Pfffft. Of course, I know. And I am late, this was news days ago. Even the Times-Pic honked about it.
But the point of a moment, of marking an event, of a passing announcement, and announced passing, is to put into focus all the clouded visible. We crank on here, we sigh over there; we wrinkle our noses on the riverside. Mostly we are lost on the island, cautious or thickly drunk or—dare we tell anyone—industrious. Once or twice a spell, though, we note a change. A specific, hoped-for, definitive change.
Then we wonder what the hell will ever come of it, and do the hope/doubt juggle.

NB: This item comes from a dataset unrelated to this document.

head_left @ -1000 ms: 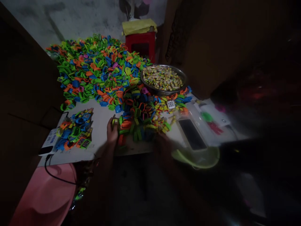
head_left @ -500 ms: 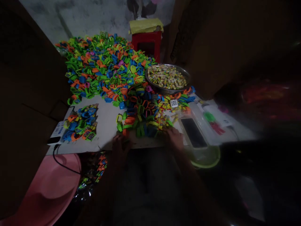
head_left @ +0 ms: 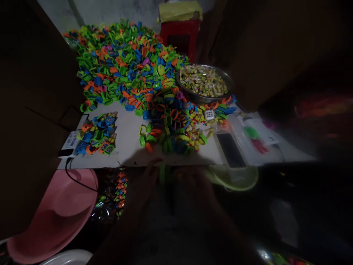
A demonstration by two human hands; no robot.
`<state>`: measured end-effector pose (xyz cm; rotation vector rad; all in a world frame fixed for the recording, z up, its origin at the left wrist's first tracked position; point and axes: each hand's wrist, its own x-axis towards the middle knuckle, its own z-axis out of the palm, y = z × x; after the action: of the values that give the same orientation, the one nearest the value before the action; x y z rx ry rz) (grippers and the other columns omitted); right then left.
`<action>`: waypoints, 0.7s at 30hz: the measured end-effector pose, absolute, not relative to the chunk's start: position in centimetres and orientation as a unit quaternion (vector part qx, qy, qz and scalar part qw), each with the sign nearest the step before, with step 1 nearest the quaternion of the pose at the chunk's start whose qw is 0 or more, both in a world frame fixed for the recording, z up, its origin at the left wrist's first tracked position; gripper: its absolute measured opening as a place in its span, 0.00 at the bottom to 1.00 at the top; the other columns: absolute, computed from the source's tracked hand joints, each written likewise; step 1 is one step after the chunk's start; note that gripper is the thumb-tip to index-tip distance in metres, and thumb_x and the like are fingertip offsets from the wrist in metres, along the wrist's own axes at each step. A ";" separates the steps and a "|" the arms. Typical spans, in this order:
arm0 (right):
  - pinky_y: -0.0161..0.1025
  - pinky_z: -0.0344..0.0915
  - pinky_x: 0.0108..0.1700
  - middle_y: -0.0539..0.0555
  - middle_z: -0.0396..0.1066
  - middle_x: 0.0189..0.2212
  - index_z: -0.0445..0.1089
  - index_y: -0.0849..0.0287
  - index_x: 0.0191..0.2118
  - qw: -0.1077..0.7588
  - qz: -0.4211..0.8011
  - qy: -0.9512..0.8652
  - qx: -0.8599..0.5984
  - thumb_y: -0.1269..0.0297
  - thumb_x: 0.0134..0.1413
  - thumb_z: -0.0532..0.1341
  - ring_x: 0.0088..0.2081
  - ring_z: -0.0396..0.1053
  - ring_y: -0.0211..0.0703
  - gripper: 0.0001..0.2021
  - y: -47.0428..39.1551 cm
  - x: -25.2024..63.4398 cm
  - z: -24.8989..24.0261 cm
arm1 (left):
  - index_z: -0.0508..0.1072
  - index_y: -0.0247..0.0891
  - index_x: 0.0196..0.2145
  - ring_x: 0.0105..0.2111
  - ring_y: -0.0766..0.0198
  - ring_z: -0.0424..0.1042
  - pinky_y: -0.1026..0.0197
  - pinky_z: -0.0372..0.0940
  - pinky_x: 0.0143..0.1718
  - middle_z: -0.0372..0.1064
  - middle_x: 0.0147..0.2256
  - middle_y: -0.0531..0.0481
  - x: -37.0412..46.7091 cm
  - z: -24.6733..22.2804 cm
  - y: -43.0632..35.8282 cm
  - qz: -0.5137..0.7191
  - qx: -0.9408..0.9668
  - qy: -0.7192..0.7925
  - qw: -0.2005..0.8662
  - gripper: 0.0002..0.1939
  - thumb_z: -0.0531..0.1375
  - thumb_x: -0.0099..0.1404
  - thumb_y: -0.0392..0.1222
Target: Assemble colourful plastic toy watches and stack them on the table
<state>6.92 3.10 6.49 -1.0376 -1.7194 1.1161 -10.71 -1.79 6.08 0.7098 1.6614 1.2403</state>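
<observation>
My left hand (head_left: 149, 181) is in dark shadow just below the table's front edge, its fingers closed on a green plastic toy watch (head_left: 163, 173). Close beside it, my right hand (head_left: 192, 179) reaches toward the same spot; its fingers are dim and blurred, so their grip cannot be made out. Just beyond both hands lies a loose heap of coloured toy watches (head_left: 167, 127). Small yellow and red pieces (head_left: 195, 137) are scattered at the heap's right side.
A large pile of toy watches (head_left: 124, 62) covers the back left. A metal bowl (head_left: 202, 98) holds small wrapped pieces. Nearby are a phone (head_left: 231, 150), a smaller watch group (head_left: 99, 134), a red stool (head_left: 195, 36), a pink basin (head_left: 79, 184) and a yellow-green basin (head_left: 248, 180).
Both hands have drawn back from the heap's front edge to below the table edge and closer together. A green toy watch now shows in my left hand. The view has shifted slightly.
</observation>
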 end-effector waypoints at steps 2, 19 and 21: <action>0.37 0.72 0.36 0.52 0.77 0.35 0.73 0.54 0.40 0.390 0.500 -0.666 -0.392 0.62 0.58 0.60 0.35 0.75 0.42 0.06 1.6 6.2 7.0 | 0.73 0.43 0.47 0.38 0.59 0.75 0.61 0.69 0.36 0.76 0.39 0.47 -9.9 7.0 -1.8 0.519 0.274 0.631 0.508 0.22 0.56 0.62 0.58; 0.34 0.69 0.34 0.52 0.73 0.34 0.67 0.55 0.41 0.393 0.469 -0.658 -0.440 0.63 0.61 0.57 0.35 0.71 0.39 0.05 0.8 6.2 9.0 | 0.65 0.45 0.44 0.41 0.60 0.75 0.62 0.71 0.41 0.75 0.40 0.52 -8.2 10.6 -2.9 0.526 0.378 0.601 0.469 0.28 0.70 0.46 0.36; 0.34 0.69 0.33 0.51 0.73 0.34 0.67 0.54 0.40 0.404 0.477 -0.653 -0.428 0.62 0.60 0.58 0.34 0.71 0.39 0.05 0.8 6.3 8.7 | 0.69 0.44 0.44 0.40 0.61 0.75 0.61 0.71 0.42 0.74 0.40 0.51 -7.8 10.9 -3.1 0.504 0.405 0.606 0.464 0.24 0.68 0.49 0.35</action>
<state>6.27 0.84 8.66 -1.0814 -1.6478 1.2035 -7.85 -3.11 10.90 0.9943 1.4884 1.2380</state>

But for a post here, let us note the removal of Anthony Jones from his post as acting chief technology officer in the administration of Ray Nagin. He cut a prominent figure here, and I want to get this thing right.
This is why Jones was important this year. He both embodied the duplicitous and overmatched nature of Nagin’s administration, and provoked the administration into expressions of this nature. He was a small man who caused big things to happen. We’ll never know how much damage can be traced to Anthony Jones, but he lets us track down some specific threads in the great, unending ruin that is Nagina. Again and again, a problem would start in one place and resurface in another, the consequences amplified, shocking, avoidable. When we looked closer, we’d find traces of the invisible Jones. A temporary controller of a seemingly benign division in City Hall, he showed us just how dangerous every section really is, as each one is permeated with the gross foolishness of the greater apparatus. Instead of removing Jones when he failed the city the first or second time, Nagina refused to budge, defiant against would-be attackers, unable to act swiftly for the greater good. In the end, the administration is willing to sacrifice progress for power.
In one room sit 40 unused computers; on a corner in a rough block, a camera misses a murder. Out the door goes a man who helped put them there.
Note: And on Wednesday, head to City Council and check out the IG vs. the City's attorney.